How to enable direct lake in Power BI? Enable preview feature Live editing semantic models in Direct Lake mode with Power BI Desktop is enabled by default . You can disable this feature by turning off the Live edit of Power BI semantic models in Direct Lake mode preview selection, found in Options and Settings > Options > Preview features.
How to create a semantic data model in Power BI? Steps to Create a Semantic Model
Import Data. The first step in building a semantic model in Power BI is importing data from various sources. ... Define Relationships. After importing data, the next step is to define relationships between tables. Create Measures and Calculate Columns. Build Hierarchies. Publish Model. What is the difference between semantic model and direct lake? Semantic models provide a logical and user-friendly structure for data analysis. Direct Lake mode complements this structure by offering quick and direct access to data . In essence, Direct Lake is a fast track to load source data directly into the Power BI engine, ready for analysis.

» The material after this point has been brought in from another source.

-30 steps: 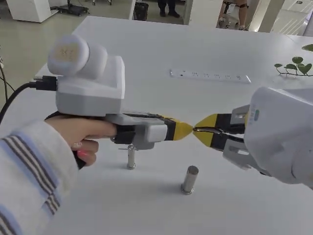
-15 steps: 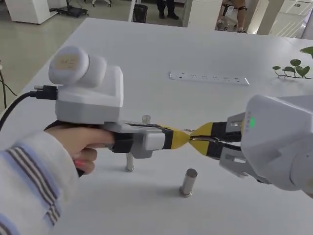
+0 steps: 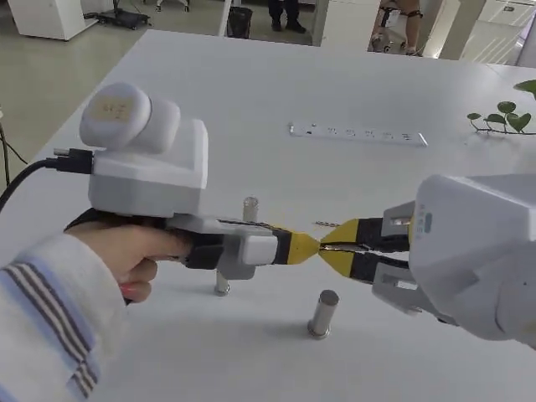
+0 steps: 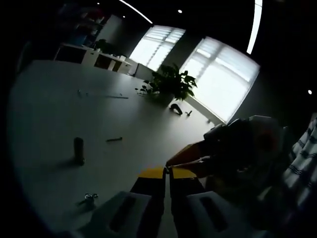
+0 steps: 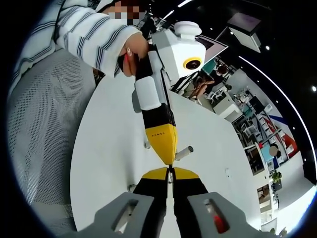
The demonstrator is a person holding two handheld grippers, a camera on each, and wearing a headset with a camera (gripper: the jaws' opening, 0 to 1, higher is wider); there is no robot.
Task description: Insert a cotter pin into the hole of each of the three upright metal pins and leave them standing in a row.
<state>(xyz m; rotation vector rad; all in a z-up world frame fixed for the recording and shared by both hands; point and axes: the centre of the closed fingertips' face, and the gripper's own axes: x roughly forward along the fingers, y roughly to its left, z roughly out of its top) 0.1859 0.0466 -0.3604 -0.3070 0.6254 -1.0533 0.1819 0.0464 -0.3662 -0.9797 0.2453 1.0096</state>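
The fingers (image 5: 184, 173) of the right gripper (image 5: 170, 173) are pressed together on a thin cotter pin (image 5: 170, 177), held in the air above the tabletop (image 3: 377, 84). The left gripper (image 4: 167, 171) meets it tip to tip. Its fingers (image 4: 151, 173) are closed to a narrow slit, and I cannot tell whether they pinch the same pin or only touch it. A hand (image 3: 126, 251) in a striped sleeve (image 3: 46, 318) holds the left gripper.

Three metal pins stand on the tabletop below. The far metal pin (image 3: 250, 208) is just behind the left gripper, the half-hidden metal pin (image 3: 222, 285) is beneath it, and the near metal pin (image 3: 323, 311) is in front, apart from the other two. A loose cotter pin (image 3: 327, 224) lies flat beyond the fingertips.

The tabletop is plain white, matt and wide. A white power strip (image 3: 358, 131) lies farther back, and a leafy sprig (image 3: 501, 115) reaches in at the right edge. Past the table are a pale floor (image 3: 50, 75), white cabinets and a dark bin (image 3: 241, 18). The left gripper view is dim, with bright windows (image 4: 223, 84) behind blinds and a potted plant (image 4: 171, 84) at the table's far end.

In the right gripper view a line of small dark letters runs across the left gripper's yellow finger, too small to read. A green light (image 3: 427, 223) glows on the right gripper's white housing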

What is the difference between Delta Lake and Direct Lake? The main difference is the storage format. Direct Lake can directly read Delta files from OneLake ! The Delta storage format is mainly based on top of Parquet. Parquet is a columnar-based storage format which is quite similar to the proprietary one used by Microsoft for Import Mode.
How do you create a data lake in Power BI? Connect to Azure Data Lake Storage from Connect Cloud Log into Connect Cloud, click Connections and click Add Connection. Select "Azure Data Lake Storage" from the Add Connection panel. Enter the necessary authentication properties to connect to Azure Data Lake Storage. Click Create & Test.